WHAT YOU NEED TO DO:
Render every line of the data exactly as written, and leave out the pictures.

┌──

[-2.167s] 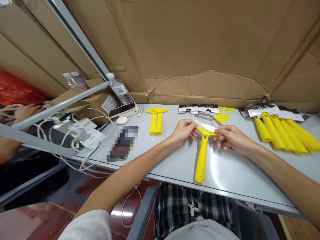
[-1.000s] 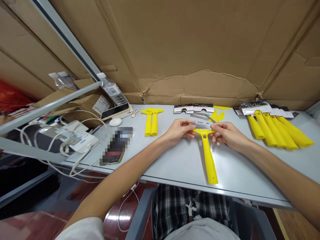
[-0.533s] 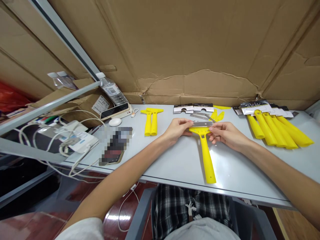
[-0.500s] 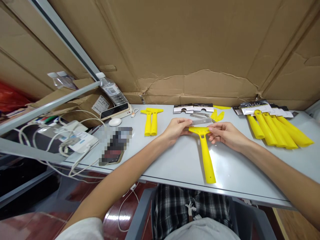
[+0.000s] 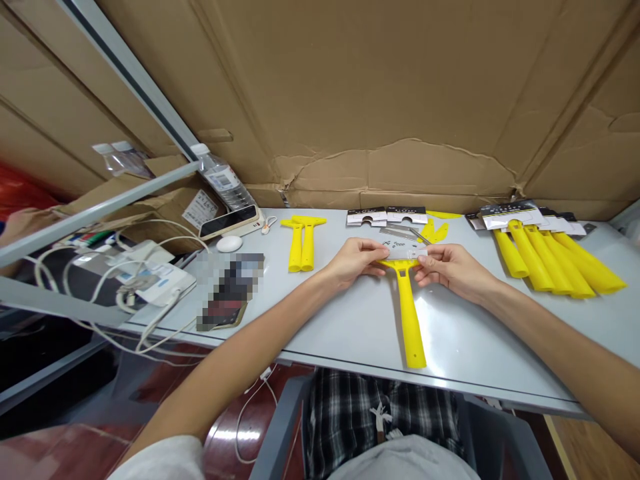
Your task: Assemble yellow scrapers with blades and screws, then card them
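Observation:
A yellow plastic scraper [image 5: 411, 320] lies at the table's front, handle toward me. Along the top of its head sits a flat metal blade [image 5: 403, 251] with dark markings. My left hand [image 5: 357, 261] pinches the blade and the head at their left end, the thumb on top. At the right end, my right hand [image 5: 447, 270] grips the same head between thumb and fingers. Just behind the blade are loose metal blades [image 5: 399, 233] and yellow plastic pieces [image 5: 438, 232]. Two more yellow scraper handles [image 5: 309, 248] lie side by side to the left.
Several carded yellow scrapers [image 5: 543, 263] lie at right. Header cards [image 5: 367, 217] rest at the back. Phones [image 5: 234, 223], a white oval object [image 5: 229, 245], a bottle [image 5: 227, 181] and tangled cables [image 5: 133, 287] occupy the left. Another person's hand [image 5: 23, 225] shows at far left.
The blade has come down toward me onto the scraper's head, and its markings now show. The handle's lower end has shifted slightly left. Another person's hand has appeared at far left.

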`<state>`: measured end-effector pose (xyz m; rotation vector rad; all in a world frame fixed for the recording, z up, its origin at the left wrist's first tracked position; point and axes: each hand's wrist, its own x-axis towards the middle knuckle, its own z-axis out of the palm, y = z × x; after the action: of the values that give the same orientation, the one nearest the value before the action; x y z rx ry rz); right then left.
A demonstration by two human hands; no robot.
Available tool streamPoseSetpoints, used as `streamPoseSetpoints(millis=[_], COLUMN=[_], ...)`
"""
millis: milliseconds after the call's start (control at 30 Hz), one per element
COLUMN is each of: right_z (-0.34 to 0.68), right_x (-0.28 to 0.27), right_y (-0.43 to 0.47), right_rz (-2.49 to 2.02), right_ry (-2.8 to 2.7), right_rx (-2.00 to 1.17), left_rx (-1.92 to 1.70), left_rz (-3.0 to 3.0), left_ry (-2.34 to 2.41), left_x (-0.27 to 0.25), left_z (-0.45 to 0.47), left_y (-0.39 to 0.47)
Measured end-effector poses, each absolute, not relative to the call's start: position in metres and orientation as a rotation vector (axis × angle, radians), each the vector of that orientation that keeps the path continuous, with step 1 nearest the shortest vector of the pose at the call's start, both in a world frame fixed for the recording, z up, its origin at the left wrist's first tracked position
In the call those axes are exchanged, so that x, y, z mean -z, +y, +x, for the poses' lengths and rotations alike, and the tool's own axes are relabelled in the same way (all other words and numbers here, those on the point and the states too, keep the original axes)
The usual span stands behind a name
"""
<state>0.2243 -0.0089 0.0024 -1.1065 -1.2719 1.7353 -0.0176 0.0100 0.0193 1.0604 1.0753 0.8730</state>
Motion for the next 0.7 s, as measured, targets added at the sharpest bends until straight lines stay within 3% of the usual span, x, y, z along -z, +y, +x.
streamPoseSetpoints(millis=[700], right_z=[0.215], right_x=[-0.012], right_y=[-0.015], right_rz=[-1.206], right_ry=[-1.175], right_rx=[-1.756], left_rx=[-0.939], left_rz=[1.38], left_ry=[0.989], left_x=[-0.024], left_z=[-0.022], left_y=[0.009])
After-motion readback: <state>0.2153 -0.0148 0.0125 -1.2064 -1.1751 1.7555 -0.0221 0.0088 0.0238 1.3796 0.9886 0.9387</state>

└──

ANSWER:
[-2.167s] 
[-1.000s] 
[-0.533s] 
[-0.500s] 
[+0.000s] 
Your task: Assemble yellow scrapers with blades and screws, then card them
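Observation:
A yellow plastic scraper [image 5: 411, 320] lies at the table's front, handle toward me. Along the top of its head sits a flat metal blade [image 5: 403, 251] with dark markings. My left hand [image 5: 357, 261] pinches the blade and the head at their left end, the thumb on top. At the right end, my right hand [image 5: 447, 270] grips the same head between thumb and fingers. Just behind the blade are loose metal blades [image 5: 399, 233] and yellow plastic pieces [image 5: 438, 232]. Two more yellow scraper handles [image 5: 309, 248] lie side by side to the left.
Several carded yellow scrapers [image 5: 543, 263] lie at right. Header cards [image 5: 367, 217] rest at the back. Phones [image 5: 234, 223], a white oval object [image 5: 229, 245], a bottle [image 5: 227, 181] and tangled cables [image 5: 133, 287] occupy the left. Another person's hand [image 5: 23, 225] shows at far left.
The blade has come down toward me onto the scraper's head, and its markings now show. The handle's lower end has shifted slightly left. Another person's hand has appeared at far left.
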
`<state>`: measured end-effector pose (xyz m; rotation vector rad; all in a world frame fixed for the recording, z up, its origin at the left wrist's first tracked position; point and axes: each hand's wrist, its own x-axis towards the middle knuckle, its own z-axis out of the palm, y = z × x; after the action: of the values that give the same orientation, the one nearest the value before the action; x y z rx ry rz); right then left.
A demonstration by two human hands; no robot.
Available tool streamPoseSetpoints, used as `streamPoseSetpoints(millis=[_], COLUMN=[_], ...)`
"""
millis: milliseconds after the call's start (control at 30 Hz), one per element
COLUMN is each of: right_z (-0.34 to 0.68), right_x (-0.28 to 0.27), right_y (-0.43 to 0.47), right_rz (-2.49 to 2.02), right_ry (-2.8 to 2.7), right_rx (-2.00 to 1.17), left_rx (-1.92 to 1.70), left_rz (-3.0 to 3.0), left_ry (-2.34 to 2.41), left_x (-0.27 to 0.25), left_z (-0.45 to 0.47), left_y (-0.39 to 0.47)
Measured end-effector poses, each absolute, not relative to the call's start: position in metres and orientation as a rotation vector (axis × angle, radians), each the vector of that orientation that keeps the path continuous, with step 1 nearest the shortest vector of the pose at the call's start, both in a world frame fixed for the recording, z up, its origin at the left wrist's first tracked position
In the call those axes are exchanged, so that x, y, z mean -z, +y, +x, for the poses' lengths and rotations alike, and the tool's own axes are relabelled in the same way (all other words and numbers here, those on the point and the states too, keep the original axes)
The usual span stands behind a name
"""
<state>0.2243 -0.0089 0.0024 -1.1065 -1.2719 1.7353 -0.0176 0.0100 0.0193 1.0604 1.0753 0.8730</state>
Motion for the next 0.7 s, as measured, targets added at the sharpest bends until straight lines stay within 3% of the usual span, x, y, z along -z, +y, +x.
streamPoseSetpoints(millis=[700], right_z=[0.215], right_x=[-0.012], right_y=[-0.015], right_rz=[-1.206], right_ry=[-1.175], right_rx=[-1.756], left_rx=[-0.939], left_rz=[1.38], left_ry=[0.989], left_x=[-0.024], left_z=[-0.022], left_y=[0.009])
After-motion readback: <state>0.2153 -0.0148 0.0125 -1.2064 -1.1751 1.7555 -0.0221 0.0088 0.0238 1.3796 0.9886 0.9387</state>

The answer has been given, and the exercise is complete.